▶ _HOW TO COMPLETE THIS TASK_: What lines of the data below hold the string "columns"? Copy each one out.

:: MATERIAL PROVIDED ::

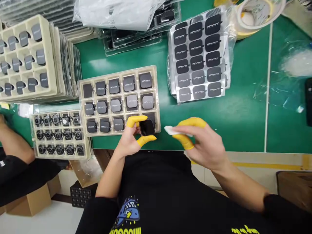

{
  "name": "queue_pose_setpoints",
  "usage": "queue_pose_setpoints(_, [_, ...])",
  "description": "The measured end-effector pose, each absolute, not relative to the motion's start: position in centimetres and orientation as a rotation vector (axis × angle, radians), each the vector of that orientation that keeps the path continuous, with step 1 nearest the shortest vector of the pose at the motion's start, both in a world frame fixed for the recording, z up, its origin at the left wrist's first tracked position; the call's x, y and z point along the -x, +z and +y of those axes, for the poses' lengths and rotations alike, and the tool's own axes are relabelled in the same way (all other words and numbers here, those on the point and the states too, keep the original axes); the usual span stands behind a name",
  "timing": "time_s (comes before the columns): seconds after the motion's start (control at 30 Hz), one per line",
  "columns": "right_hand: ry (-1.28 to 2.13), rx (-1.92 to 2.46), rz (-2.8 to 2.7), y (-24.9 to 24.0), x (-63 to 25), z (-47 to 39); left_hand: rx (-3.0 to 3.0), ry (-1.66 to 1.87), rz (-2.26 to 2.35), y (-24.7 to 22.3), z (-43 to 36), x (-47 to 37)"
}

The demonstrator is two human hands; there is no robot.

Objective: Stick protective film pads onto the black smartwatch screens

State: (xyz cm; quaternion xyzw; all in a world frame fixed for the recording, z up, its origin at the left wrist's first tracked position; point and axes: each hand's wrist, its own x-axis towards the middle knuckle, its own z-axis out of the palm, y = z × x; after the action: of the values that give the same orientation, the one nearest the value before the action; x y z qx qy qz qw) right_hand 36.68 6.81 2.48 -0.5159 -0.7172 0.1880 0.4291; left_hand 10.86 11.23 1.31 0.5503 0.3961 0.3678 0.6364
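My left hand [130, 138], in yellow finger cots, grips a black square smartwatch body [147, 127] by its edges, dark glossy face up. It hovers at the lower right corner of a cream tray [119, 77], whose pockets hold several watch bodies with grey-black film labels [118, 123] on them. To the right, my right hand [204, 139], also with yellow finger cots, pinches a small white cloth [170, 130] between thumb and fingers. A gap of green table lies between the cloth and the watch body.
Sheets of black labels [196, 61] lie at the back right beside tape rolls [253, 18]. Stacked trays [48, 78] stand at the left, with another tray of watch parts [58, 135] in front. Plastic-wrapped trays [136, 35] sit behind. A co-worker's arm [14, 139] rests at far left.
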Motion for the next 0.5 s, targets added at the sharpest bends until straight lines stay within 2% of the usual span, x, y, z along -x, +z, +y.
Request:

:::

▶ _EXERCISE OUTPUT_:
  "timing": "time_s (comes before the columns): seconds after the motion's start (control at 30 Hz), one per line",
  "columns": "right_hand: ry (-1.28 to 2.13), rx (-1.92 to 2.46), rz (-2.8 to 2.7), y (-24.9 to 24.0), x (-63 to 25), z (-47 to 39); left_hand: rx (-3.0 to 3.0), ry (-1.66 to 1.87), rz (-2.26 to 2.35), y (-24.7 to 22.3), z (-43 to 36), x (-47 to 37)"

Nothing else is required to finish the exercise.